**Directions:** The full listing below should be repeated exactly.

**Input data:**
[Start of Attachment]
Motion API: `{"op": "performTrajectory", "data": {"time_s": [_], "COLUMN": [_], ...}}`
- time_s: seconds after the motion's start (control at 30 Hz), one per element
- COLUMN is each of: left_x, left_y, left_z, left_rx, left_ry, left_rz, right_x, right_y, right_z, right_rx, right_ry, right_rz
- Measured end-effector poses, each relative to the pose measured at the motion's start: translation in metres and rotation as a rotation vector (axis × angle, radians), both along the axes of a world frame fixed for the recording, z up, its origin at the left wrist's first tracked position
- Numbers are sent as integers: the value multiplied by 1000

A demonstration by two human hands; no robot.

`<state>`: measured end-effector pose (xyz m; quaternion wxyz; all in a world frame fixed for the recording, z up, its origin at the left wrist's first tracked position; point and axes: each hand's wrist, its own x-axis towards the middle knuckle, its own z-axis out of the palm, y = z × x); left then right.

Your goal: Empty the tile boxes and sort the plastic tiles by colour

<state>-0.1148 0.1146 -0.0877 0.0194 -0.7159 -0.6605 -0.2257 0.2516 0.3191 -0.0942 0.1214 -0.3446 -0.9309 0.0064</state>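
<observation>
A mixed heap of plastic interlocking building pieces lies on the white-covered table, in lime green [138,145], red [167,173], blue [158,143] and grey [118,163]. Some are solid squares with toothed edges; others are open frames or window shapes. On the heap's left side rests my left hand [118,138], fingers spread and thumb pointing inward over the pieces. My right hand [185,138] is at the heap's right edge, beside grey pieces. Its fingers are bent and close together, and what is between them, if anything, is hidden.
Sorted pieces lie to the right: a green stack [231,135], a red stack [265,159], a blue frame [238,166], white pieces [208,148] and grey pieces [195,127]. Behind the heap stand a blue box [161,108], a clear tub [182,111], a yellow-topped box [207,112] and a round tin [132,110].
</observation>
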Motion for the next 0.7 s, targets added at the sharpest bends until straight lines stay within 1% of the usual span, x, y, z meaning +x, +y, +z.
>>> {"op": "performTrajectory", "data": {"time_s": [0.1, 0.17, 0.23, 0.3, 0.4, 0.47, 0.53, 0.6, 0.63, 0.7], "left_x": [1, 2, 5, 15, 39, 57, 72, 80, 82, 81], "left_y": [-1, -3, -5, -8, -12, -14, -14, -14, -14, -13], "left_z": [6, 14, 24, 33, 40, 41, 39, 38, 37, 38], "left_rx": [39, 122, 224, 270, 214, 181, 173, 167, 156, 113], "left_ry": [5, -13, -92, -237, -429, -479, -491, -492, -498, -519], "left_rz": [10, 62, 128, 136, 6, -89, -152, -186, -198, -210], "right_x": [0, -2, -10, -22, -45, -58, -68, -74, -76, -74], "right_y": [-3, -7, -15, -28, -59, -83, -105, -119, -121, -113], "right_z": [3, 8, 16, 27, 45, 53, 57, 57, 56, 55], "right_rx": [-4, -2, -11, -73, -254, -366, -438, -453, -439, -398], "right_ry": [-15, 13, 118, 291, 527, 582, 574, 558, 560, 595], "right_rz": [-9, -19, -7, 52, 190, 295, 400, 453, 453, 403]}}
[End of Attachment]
**Your solution:**
Motion API: `{"op": "performTrajectory", "data": {"time_s": [_], "COLUMN": [_], ...}}`
- time_s: seconds after the motion's start (control at 30 Hz), one per element
- COLUMN is each of: left_x, left_y, left_z, left_rx, left_ry, left_rz, right_x, right_y, right_z, right_rx, right_ry, right_rz
- Measured end-effector poses, each relative to the pose measured at the motion's start: translation in metres and rotation as a rotation vector (axis × angle, radians), both along the axes of a world frame fixed for the recording, z up, its origin at the left wrist's first tracked position
- Numbers are sent as integers: the value multiplied by 1000

A demonstration by two human hands; no robot.

`<state>`: measured end-effector pose (xyz m; quaternion wxyz; all in a world frame fixed for the recording, z up, its origin at the left wrist's first tracked position; point and axes: each hand's wrist, its own x-axis towards the middle knuckle, its own z-axis out of the palm, y = z × x); left then right.

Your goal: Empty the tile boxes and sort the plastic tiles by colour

<state>-0.1148 0.1146 -0.0877 0.0194 -0.7159 -0.6605 -0.2257 0.2516 0.3191 -0.0942 0.1214 -0.3446 -0.9309 0.0064</state>
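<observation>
A mixed heap of plastic interlocking building pieces lies on the white-covered table, in lime green [138,145], red [167,173], blue [158,143] and grey [118,163]. Some are solid squares with toothed edges; others are open frames or window shapes. On the heap's left side rests my left hand [118,138], fingers spread and thumb pointing inward over the pieces. My right hand [185,138] is at the heap's right edge, beside grey pieces. Its fingers are bent and close together, and what is between them, if anything, is hidden.
Sorted pieces lie to the right: a green stack [231,135], a red stack [265,159], a blue frame [238,166], white pieces [208,148] and grey pieces [195,127]. Behind the heap stand a blue box [161,108], a clear tub [182,111], a yellow-topped box [207,112] and a round tin [132,110].
</observation>
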Motion for the next 0.7 s, targets added at the sharpest bends until straight lines stay within 1% of the usual span, x, y, z meaning +x, +y, +z.
>>> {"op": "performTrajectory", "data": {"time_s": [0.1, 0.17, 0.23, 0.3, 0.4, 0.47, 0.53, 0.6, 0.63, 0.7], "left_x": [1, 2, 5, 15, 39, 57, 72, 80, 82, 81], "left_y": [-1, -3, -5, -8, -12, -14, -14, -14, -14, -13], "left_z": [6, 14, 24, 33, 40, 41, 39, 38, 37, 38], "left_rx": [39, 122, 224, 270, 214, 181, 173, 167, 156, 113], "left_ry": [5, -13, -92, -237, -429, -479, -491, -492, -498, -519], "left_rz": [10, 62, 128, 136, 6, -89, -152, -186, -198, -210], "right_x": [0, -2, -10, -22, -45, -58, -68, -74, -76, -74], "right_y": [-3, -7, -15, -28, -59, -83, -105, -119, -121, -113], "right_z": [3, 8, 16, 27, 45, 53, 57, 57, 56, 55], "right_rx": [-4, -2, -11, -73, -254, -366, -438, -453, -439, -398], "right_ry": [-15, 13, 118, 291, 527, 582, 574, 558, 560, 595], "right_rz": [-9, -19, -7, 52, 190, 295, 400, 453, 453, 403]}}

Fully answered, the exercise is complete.